### **ECE4700J Computer Architecture**



### **Course Review**

#### **Section I**

Xinfei Guo xinfei.guo@sjtu.edu.cn

July 25<sup>th</sup>, 2022



# Administrivia

- Making progress in the final project.
- Start preparing for the exam.
- Don't miss deadlines!
- HW, Lab will be graded and scores will be released soon.
- Sign "Pledge of Honor for Online Examinations" and submit on canvas by Aug 3 at 11:59pm (Beijing Time)

| Design Expo Videos (MDE)                                            | July 27 <sup>th</sup> 23:59 (Beijing Time) |
|---------------------------------------------------------------------|--------------------------------------------|
| Design Expo Posters (MDE)                                           | July 31 <sup>st</sup> 23:59 (Beijing Time) |
| Submit Thesis/Report to TA/Instructor (for initial check)           | Aug 2nd 23:59 (Beijing Time)               |
| Final Presentation                                                  | Aug 3rd (Time TBD)                         |
| Sign "Pledge of Honor for Online Examinations" and submit on canvas | Aug 3 at 11:59pm (Beijing Time)            |
| Final Exam                                                          | Aug 4th, 2022 19:20-21:10 (Beijing Time)   |
| Submit source code & final slides                                   | Aug 6th 23:59 (Beijing Time)               |
| (For MDE or Mixed group only) Thesis Submission to SJTU library     | Aug 7th 23:59 (Beijing Time)               |
| (For non-MDE group only) Final report submitted                     | Aug 7th 23:59 (Beijing Time)               |
| Grade due date                                                      | Aug 9th                                    |



# **Grading Policy**

| Participation & Etiquette*   | 5%   |
|------------------------------|------|
| Homework                     | 10%  |
| Labs                         | 30%  |
| Literature review assignment | 5%   |
| Final Project & Report       | 30%  |
| Final Exam                   | 20%  |
| Total                        | 100% |

#### Notes:

- \*This includes in-class questions, participations in piazza, active involvement in classes overall, etc.
- Creative ideas in projects, homework and labs will get bonus
- Final letter grades may be curved, but not guaranteed

### **Final Exam Format**

- Scope: Everything we have covered in the course (T1 T8)
- Covers All lectures & HWs
- Time: Thu, Aug 4, 7:30 9:00 PM (Beijing) Virtually on Feishu (592880760)
- Types of questions
  - Freebies: remember the materials
  - Probing: understand the materials
  - Applied: apply the materials in original interpretation
- Close book, close notes, no cell phone, calculator allowed
- Supplementary materials will be provided as appendix if needed



- Follow Online Exam regulations:
  - Available on Canvas> Files > Online Examination Rules
  - Pay special attention to "JI Regulations Framework for Online Exams"
  - Sign "Pledge of Honor for Online Examinations" and submit on canvas by Aug 3 at 11:59pm (Beijing Time)
- The exam paper will be uploaded on canvas and released right before the exam time.

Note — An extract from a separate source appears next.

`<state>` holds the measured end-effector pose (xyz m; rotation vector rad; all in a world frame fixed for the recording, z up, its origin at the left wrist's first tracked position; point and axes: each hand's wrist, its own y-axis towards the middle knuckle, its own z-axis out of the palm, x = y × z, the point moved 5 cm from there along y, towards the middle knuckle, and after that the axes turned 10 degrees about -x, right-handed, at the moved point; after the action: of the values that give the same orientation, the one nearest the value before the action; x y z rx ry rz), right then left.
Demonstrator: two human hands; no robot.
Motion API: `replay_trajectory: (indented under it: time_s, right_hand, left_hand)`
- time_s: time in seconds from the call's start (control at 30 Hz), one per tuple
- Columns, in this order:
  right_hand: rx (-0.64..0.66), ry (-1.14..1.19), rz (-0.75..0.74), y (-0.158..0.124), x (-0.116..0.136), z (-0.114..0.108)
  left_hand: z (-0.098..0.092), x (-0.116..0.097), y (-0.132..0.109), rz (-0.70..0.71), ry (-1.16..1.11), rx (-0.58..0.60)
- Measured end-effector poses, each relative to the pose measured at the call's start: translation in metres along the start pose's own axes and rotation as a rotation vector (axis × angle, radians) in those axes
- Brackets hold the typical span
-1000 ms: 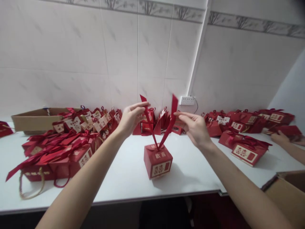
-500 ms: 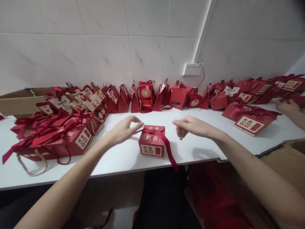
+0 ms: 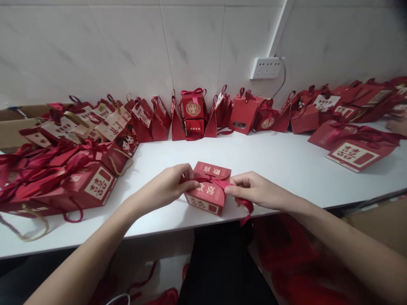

Please download the paper on your computer and open only the exam paper during the exam. (Backup plan: a digital copy of the exam paper will be shared in the class Feishu chat group.)
- Please write down your answers clearly on blank papers. Include your name and student ID in the first paper. You can scan your paper (with your phone but in front of the camera) and compile into one pdf, and upload to Feishu after the exam within 10 minutes.

- Before the Examination
  - Students are required to take the examination in a quiet and private space and wear appropriate clothing. No one else is allowed to enter this space while the examination is ongoing.
  - Students need to ensure the connection to the relevant feishu session and activate TWO appropriate web cameras (required). The camera images should show the computer screen, the student, and the desk during the examination. Please note that virtual background is not allowed. Students should show the proctor the exam environment with their portable camera (or camera on the phone/tablet) before the exam starts if asked.
  - Please join the exam session at least 15 minutes earlier to make sure everything works fine and has been checked.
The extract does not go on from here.